Gamma Rhythms & Running Speed
Gamma oscillations, often coupled to the theta rhythm, are common signatures of processing throughout the hippocampus (Buzsáki et al., 1983; Bragin et al., 1995; Csicsvari et al., 2003; for review, see Colgin and Moser, 2010) and neocortex (Gray et al., 1989; Sanes and Donoghue, 1993; Fries et al., 2001; Sirota et al., 2008). Neocortical gamma rhythms play important roles in sensory perception, decision-making, and attention and have been proposed to ‘bind’ distributed networks encoding related information (Singer 1999; Engel and Singer, 2001; Engel et al., 2001; Fries 2005; 2009; but see Ray and Maunsell, 2010). Given the speed-dependent rate modulation of inhibitory FS neurons discussed above and the critical role FS cells play in generating gamma oscillations (Cardin et al., 2009; Börgers et al., 2005; Traub et al., 1999; Ahmed and Cash, 2013), one would expect hippocampal gamma rhythms to also be speed modulated. Indeed, numerous studies have now documented precise changes in hippocampal gamma at different running speeds. Hippocampal CA1 gamma frequency in rats (Ahmed and Mehta 2012; Kemere et al., 2013) and gamma power in mice (Chen et al., 2011; Gereke et al., 2017; Lopes-dos-Santos et al., 2018) have both been shown to increase with faster running speeds. Similar changes in CA1 gamma have been noted as a function of increasing acceleration (Kemere et al., 2013).

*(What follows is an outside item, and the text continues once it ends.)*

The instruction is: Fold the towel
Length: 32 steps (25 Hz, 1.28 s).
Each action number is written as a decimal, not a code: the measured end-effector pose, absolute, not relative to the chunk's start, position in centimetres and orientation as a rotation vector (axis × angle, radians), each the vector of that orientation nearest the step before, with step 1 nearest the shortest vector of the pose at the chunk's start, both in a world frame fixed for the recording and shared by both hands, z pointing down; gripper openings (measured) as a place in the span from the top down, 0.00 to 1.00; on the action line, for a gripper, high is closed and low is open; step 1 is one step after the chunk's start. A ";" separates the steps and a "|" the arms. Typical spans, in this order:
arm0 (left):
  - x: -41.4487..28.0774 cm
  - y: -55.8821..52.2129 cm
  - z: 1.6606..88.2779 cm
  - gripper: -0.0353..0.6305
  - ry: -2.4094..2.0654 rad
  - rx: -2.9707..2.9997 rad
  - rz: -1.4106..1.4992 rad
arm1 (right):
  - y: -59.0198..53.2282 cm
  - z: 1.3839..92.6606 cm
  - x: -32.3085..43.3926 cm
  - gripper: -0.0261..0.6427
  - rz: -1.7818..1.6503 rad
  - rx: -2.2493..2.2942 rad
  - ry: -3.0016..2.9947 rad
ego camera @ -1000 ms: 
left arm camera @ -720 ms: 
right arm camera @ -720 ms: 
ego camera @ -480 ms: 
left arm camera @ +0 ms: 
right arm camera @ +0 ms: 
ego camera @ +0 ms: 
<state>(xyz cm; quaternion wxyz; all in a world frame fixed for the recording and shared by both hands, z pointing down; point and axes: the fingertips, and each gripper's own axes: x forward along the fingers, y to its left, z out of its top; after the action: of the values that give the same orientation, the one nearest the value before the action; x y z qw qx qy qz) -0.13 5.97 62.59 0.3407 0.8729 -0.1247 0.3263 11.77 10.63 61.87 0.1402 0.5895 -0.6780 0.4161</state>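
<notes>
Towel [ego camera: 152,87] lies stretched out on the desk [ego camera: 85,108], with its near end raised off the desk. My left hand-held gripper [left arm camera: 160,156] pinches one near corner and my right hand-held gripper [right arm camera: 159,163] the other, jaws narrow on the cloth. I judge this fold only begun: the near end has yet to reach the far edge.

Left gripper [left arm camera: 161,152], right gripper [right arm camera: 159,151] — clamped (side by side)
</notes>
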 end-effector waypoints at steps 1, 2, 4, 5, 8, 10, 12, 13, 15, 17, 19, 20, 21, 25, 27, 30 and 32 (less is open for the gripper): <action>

Recent evidence has shown that speed exerts a larger influence on ‘fast’ gamma frequencies (~60-100 Hz) compared to that on ‘slow’ gamma (~25-55 Hz) (Zheng et al., 2015; Trimper et al., 2017; but see Gereke et al., 2017) (Fig. 2). Moreover, a decrease in CA1 slow gamma power with increased speed has also been reported (Ahmed & Mehta, 2012; Kemere et al., 2013; Lopes-dos-Santos et al., 2018). Given that fast and slow CA1 gamma are differentially coupled to MEC and CA3 inputs, respectively (Colgin et al., 2009), these findings, in conjunction with the aforementioned findings for differential rate-speed relationships throughout this network, suggest that MEC grid cells are likely to exert stronger influences over CA1 place cells at faster running speeds, especially when compared to influences from CA3. This idea is further supported by the finding that transgenic mice lacking CA3 innervation of CA1 display unaffected speed modulation of CA1 fast gamma (Middleton and McHugh, 2016).
There may be key computational advantages to speeding up rhythms at faster running speeds. As one moves more quickly through an environment, there is a need for faster transitions between spatially modulated place and grid cell assemblies (Dragoi and Buzsáki, 2006; Harris, 2005). The changes in the precise frequency of both gamma and theta rhythms may facilitate this process (Geisler et al., 2007; Maurer et al., 2012; Ahmed and Mehta, 2012), helping to maintain a spatially-invariant representation of our environment even as we move at very different speeds. Despite this tantalizing theoretical framework, additional work is needed to causally establish how precise changes in brain rhythms at different running speeds impact spatial memory formation.